Bessell-Browne arrived at Anzac Cove on 1 May 1915, his unit was restricted by a lack of good gun positions. Bessell-Browne and his unit saw repeated action on Anzac both in support of Australian troops and by direst fire on Turkish positions. On 2 August 1915, Bessell-Browne took over as commander of the 3rd Field Artillery Brigade. He was switched to the 2nd Field Artillery Brigade on 27 August, back to the 3rd again on 8 September and then back to the 2nd on 13 September. During the evacuation of Anzac he commanded the Rear Party Artillery. For his services at Gallipoli, Bessell-Browne was made a Companion of the Order of St Michael and St George and mentioned in despatches.

Bessell-Browne was promoted to temporary lieutenant colonel on 15 October 1915, a promotion made permanent on 1 January 1916. He was evacuated to Egypt sick on 12 January 1916. He rejoined the 2nd Field Artillery Brigade in Egypt on 19 February 1916. It embarked for France on 12 March. Bessell-Browne's brigade participated in the attack on Pozières, which saw first use of a creeping barrage by Australian troops. On 8 September 1916 he was attached to the 1st Division Artillery and took command of them from 28 September 1916 to 18 January 1917 in the absence of Brigadier General Hobbs.

On 18 January 1917, Bessell-Browne became commander of the 5th Division Artillery. Two days later he was promoted to colonel and temporary brigadier general. He commanded the 5th Division Artillery at Bullecourt and Third Ypres, where he employed artillery to cover the flank. In the mobile warfare that followed the German offensive of 1918, Bessell-Browne showed himself flexible and adaptable and pioneered new tactics to provide close support for infantry. In the attack on Bellecourt, he was able to put down an accurate barrage at 90 degrees from the line of sight to cover the attack at Le Catelet. From 16 to 24 October 1918, Bessell-Browne commanded the US 30th Division's artillery, for which he was awarded the American Army Distinguished Service Medal. The citation for the medal reads:

The President of the United States of America, authorized by Act of Congress, July 9, 1918, takes pleasure in presenting the Army Distinguished Service Medal to Brigadier General Alfred J. Bessell-Brown, Royal British Army, for exceptionally meritorious and distinguished service in a position of great responsibility to the Government of the United States, during World War I, while serving with the 5th Australian Division, British Expeditionary Forces. The relations of the American and Australian forces, cooperating with each other, were always marked with the utmost harmony, but never was the spirit more clearly manifested than during the period from 16 to 19 October 1918 when the 30th U.S. Division went forward in attack against the enemy, supported by artillery under General Bessell-Brown's command. To his consummate technical skill and unflagging energy is due much credit for the successful results attained in these operations.

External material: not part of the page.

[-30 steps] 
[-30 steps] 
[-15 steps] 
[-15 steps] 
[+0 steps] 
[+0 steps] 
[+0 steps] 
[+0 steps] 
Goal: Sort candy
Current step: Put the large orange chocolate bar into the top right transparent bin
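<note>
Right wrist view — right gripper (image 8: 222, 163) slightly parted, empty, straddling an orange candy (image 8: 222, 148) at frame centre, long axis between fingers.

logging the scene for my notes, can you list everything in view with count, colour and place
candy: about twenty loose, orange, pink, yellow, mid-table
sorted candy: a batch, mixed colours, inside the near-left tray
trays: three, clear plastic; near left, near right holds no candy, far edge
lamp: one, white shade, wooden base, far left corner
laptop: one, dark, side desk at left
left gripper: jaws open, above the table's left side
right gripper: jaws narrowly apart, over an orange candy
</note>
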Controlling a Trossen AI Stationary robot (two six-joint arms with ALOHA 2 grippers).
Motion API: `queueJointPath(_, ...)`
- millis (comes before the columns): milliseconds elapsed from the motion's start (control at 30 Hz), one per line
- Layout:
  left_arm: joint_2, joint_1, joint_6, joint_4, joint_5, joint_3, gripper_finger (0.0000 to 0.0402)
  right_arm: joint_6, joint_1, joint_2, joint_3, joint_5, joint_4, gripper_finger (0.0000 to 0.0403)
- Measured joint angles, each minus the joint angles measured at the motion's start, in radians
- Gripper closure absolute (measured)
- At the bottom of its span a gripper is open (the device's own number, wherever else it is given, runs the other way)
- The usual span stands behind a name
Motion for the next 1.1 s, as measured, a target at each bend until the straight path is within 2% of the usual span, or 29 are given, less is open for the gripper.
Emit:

On 8 November, Bessell-Browne took Anzac leave to return to Australia on furlough. The war ended three days later due to the armistice of 11 November 1918 so he rejoined the 5th Division's artillery on 1 December. He finally returned to Australia on 19 April 1919 and was demobilised in July. For his services on the Western Front, Bessell-Browne was made a Companion of the Order of the Bath (CB) and had been mentioned in despatches no less than nine times.

==Post war==
After the war, he established an indent agents' firm. During the Second World War he commanded the Volunteer Defence Corps in Western Australia. He retired as a brigadier general in 1942.

Bessell-Browne died on 3 August 1947 and was cremated with full military honours.